- EXERCISE AIM -
Please set down the data again exactly, minus the pictures.

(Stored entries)
************

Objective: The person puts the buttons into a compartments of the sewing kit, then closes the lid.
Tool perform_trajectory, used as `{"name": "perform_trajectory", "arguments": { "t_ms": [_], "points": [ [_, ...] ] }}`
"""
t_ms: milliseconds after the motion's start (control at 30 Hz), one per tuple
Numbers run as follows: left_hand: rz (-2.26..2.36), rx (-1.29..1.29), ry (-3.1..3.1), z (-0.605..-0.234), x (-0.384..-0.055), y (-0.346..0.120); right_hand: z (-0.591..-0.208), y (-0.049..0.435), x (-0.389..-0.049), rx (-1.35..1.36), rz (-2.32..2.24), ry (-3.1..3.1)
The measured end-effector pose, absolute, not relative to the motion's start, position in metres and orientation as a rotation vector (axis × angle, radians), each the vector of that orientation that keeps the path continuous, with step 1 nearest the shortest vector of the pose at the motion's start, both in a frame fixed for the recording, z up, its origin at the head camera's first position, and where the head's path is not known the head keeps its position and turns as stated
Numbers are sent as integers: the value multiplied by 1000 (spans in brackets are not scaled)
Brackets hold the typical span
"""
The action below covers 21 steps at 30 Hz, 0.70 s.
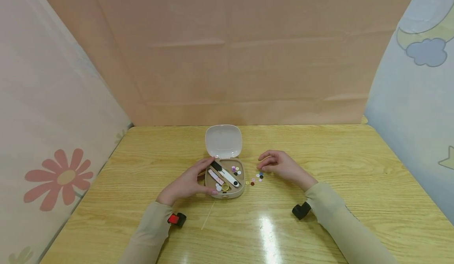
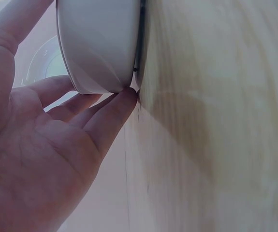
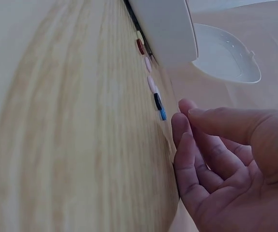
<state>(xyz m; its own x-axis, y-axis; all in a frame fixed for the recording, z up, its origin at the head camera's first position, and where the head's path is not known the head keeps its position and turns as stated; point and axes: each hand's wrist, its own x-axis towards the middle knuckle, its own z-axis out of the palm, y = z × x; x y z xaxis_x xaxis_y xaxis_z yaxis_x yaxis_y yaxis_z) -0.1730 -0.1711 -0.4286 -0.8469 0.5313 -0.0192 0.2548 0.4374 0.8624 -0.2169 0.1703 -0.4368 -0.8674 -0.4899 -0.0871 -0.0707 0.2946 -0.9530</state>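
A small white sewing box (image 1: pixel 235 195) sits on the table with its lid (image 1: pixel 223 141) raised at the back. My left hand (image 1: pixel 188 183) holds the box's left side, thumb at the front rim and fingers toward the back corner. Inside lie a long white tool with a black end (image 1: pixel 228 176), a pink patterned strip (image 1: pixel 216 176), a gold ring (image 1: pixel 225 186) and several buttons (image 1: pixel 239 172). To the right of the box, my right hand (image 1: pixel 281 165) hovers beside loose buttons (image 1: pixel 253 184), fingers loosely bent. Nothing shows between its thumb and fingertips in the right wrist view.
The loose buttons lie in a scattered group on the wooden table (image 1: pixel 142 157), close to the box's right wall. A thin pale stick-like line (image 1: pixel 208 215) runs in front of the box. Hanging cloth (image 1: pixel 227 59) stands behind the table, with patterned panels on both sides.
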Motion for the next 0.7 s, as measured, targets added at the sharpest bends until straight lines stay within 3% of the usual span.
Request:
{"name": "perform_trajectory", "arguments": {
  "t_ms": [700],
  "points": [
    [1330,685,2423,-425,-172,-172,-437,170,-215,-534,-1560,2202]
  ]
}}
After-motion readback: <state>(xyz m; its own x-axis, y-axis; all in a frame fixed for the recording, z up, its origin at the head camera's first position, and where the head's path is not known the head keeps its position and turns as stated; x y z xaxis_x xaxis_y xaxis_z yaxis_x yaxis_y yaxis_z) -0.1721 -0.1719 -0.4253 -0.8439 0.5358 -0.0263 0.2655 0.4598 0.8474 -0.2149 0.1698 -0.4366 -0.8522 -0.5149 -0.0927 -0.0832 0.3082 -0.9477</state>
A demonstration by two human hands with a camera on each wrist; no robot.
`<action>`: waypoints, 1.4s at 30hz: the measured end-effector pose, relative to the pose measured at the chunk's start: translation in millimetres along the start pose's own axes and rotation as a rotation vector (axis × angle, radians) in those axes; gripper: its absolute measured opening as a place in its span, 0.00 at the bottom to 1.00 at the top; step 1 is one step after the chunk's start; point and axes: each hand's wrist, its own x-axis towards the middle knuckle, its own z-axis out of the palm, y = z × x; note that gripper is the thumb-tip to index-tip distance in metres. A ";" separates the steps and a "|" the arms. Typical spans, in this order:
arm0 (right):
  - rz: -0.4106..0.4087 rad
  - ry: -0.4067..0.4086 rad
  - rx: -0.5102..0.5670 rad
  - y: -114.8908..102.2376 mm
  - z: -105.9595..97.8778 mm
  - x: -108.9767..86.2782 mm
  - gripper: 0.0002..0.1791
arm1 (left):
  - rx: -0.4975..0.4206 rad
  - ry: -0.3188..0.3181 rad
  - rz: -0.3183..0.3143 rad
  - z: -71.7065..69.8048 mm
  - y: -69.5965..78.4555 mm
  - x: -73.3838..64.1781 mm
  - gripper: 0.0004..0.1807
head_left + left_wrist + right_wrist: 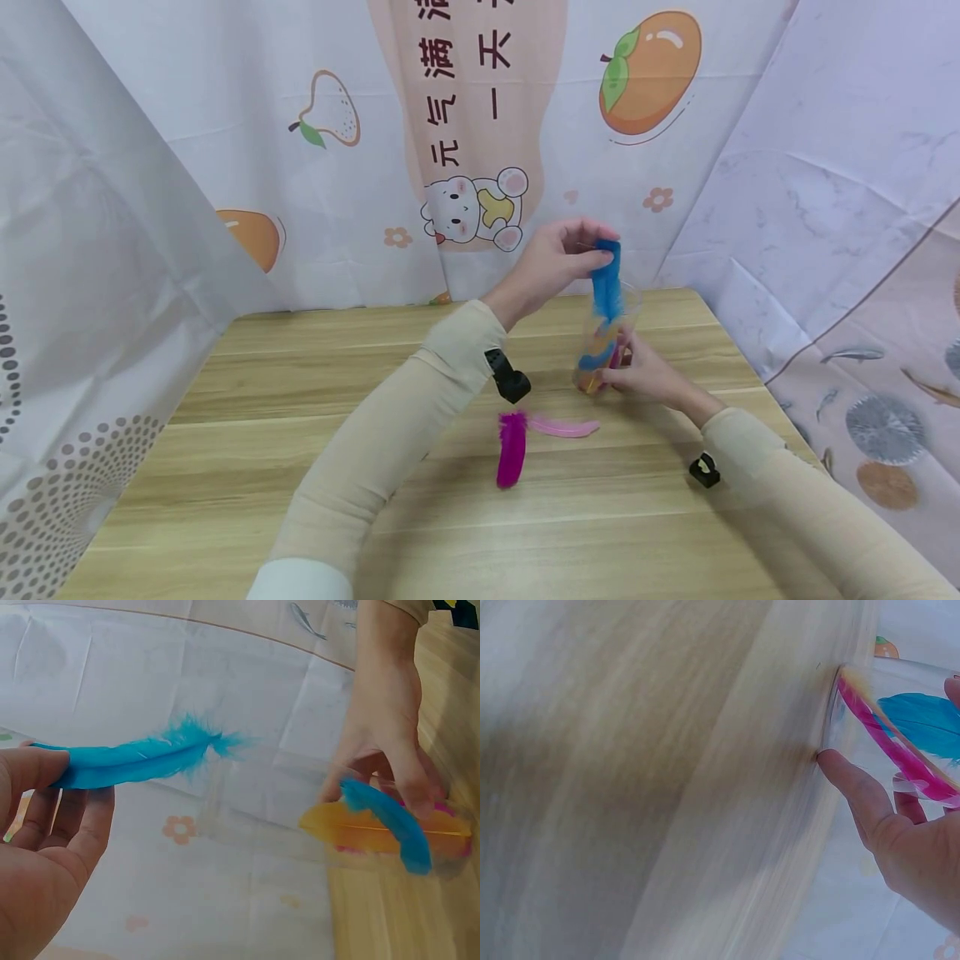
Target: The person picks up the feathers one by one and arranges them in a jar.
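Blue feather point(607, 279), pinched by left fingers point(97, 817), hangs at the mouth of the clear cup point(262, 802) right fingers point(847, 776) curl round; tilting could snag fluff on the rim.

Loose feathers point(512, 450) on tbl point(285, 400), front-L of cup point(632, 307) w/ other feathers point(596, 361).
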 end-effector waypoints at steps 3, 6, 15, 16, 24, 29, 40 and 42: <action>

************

- COMPLETED TASK -
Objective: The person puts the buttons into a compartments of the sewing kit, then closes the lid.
Tool perform_trajectory, used as `{"name": "perform_trajectory", "arguments": { "t_ms": [_], "points": [ [_, ...] ] }}`
"""
t_ms: milliseconds after the motion's start (control at 30 Hz), one per tuple
Numbers run as follows: left_hand: rz (-2.26..2.36), rx (-1.29..1.29), ry (-3.1..3.1), z (-0.605..-0.234), x (-0.384..-0.055), y (-0.346..0.120); right_hand: z (-0.591..-0.208), y (-0.049..0.435), x (-0.389..-0.049), rx (-1.35..1.36), rz (-2.32..2.24), ry (-3.1..3.1)
The measured end-effector pose, absolute, not relative to the motion's start, position in metres and orientation as a rotation vector (axis × angle, radians), each the vector of that orientation that keeps the path continuous, with step 1 nearest the shortest vector of the pose at the motion's start, both in a frame fixed for the recording, z up, its origin at the head camera's first position, and where the head's path is not known the head keeps its position and turns as stated
Numbers are sent as integers: the value multiplied by 1000 (spans in brackets are not scaled)
Brackets hold the typical span
"""
The action below covers 21 steps at 30 Hz, 0.70 s.
<state>(xyz m; its own x-axis, y-axis; all in a frame fixed for the recording, z up, its origin at the head camera's first position, and where the head's path is not known the head keeps its position and turns as stated; point and axes: each hand's wrist, its own x-axis towards the middle knuckle, its own z-axis out of the palm, y = z × x; x y z xaxis_x xaxis_y xaxis_z yaxis_x yaxis_y yaxis_z) -0.1730 -0.1711 -0.4286 -0.8469 0.5313 -0.0192 0.2548 0.4374 0.8624 -0.2169 0.1703 -0.4368 -0.8674 -0.4899 -0.0871 -0.0707 0.2946 -0.9530</state>
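A small white sewing box (image 1: pixel 235 195) sits on the table with its lid (image 1: pixel 223 141) raised at the back. My left hand (image 1: pixel 188 183) holds the box's left side, thumb at the front rim and fingers toward the back corner. Inside lie a long white tool with a black end (image 1: pixel 228 176), a pink patterned strip (image 1: pixel 216 176), a gold ring (image 1: pixel 225 186) and several buttons (image 1: pixel 239 172). To the right of the box, my right hand (image 1: pixel 281 165) hovers beside loose buttons (image 1: pixel 253 184), fingers loosely bent. Nothing shows between its thumb and fingertips in the right wrist view.
The loose buttons lie in a scattered group on the wooden table (image 1: pixel 142 157), close to the box's right wall. A thin pale stick-like line (image 1: pixel 208 215) runs in front of the box. Hanging cloth (image 1: pixel 227 59) stands behind the table, with patterned panels on both sides.
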Motion for the next 0.7 s, as measured, targets added at the sharpest bends until straight lines stay within 3% of the usual span.
Request:
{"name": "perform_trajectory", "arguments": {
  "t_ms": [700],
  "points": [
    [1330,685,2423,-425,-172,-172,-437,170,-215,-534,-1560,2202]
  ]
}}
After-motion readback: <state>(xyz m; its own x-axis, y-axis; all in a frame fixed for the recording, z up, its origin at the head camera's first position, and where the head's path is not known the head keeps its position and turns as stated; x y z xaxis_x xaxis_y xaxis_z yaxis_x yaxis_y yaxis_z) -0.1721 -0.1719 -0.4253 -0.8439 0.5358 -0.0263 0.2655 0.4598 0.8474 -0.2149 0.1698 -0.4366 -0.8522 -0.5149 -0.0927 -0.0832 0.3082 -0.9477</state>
A demonstration by two human hands with a camera on each wrist; no robot.
`<action>`: waypoints, 1.4s at 30hz: the measured end-effector pose, relative to the pose measured at the chunk's start: translation in millimetres along the start pose's own axes and rotation as a rotation vector (axis × angle, radians) in those axes; gripper: its absolute measured opening as a place in its span, 0.00 at the bottom to 1.00 at the top; step 1 is one step after the chunk's start; point and axes: each hand's wrist, its own x-axis towards the middle knuckle, its own z-axis out of the palm, y = z × x; note that gripper is the thumb-tip to index-tip distance in metres. A ";" separates the steps and a "|" the arms. Typical spans, in this order:
arm0 (right):
  - rz: -0.4106..0.4087 rad
  - ry: -0.4067..0.4086 rad
  - rx: -0.5102..0.5670 rad
  - y: -114.8908..102.2376 mm
  - z: -105.9595..97.8778 mm
  - x: -108.9767..86.2782 mm
  - gripper: 0.0002..0.1791
arm1 (left):
  - rx: -0.4975..0.4206 rad
  - ry: -0.3188..0.3181 rad
  - rz: -0.3183..0.3143 rad
  - z: -71.7065..69.8048 mm
  - y: -69.5965..78.4555 mm
  - x: -73.3838..64.1781 mm
  - gripper: 0.0004..0.1807
head_left + left_wrist + right_wrist: 
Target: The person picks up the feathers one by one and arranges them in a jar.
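Blue feather point(607, 279), pinched by left fingers point(97, 817), hangs at the mouth of the clear cup point(262, 802) right fingers point(847, 776) curl round; tilting could snag fluff on the rim.

Loose feathers point(512, 450) on tbl point(285, 400), front-L of cup point(632, 307) w/ other feathers point(596, 361).
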 end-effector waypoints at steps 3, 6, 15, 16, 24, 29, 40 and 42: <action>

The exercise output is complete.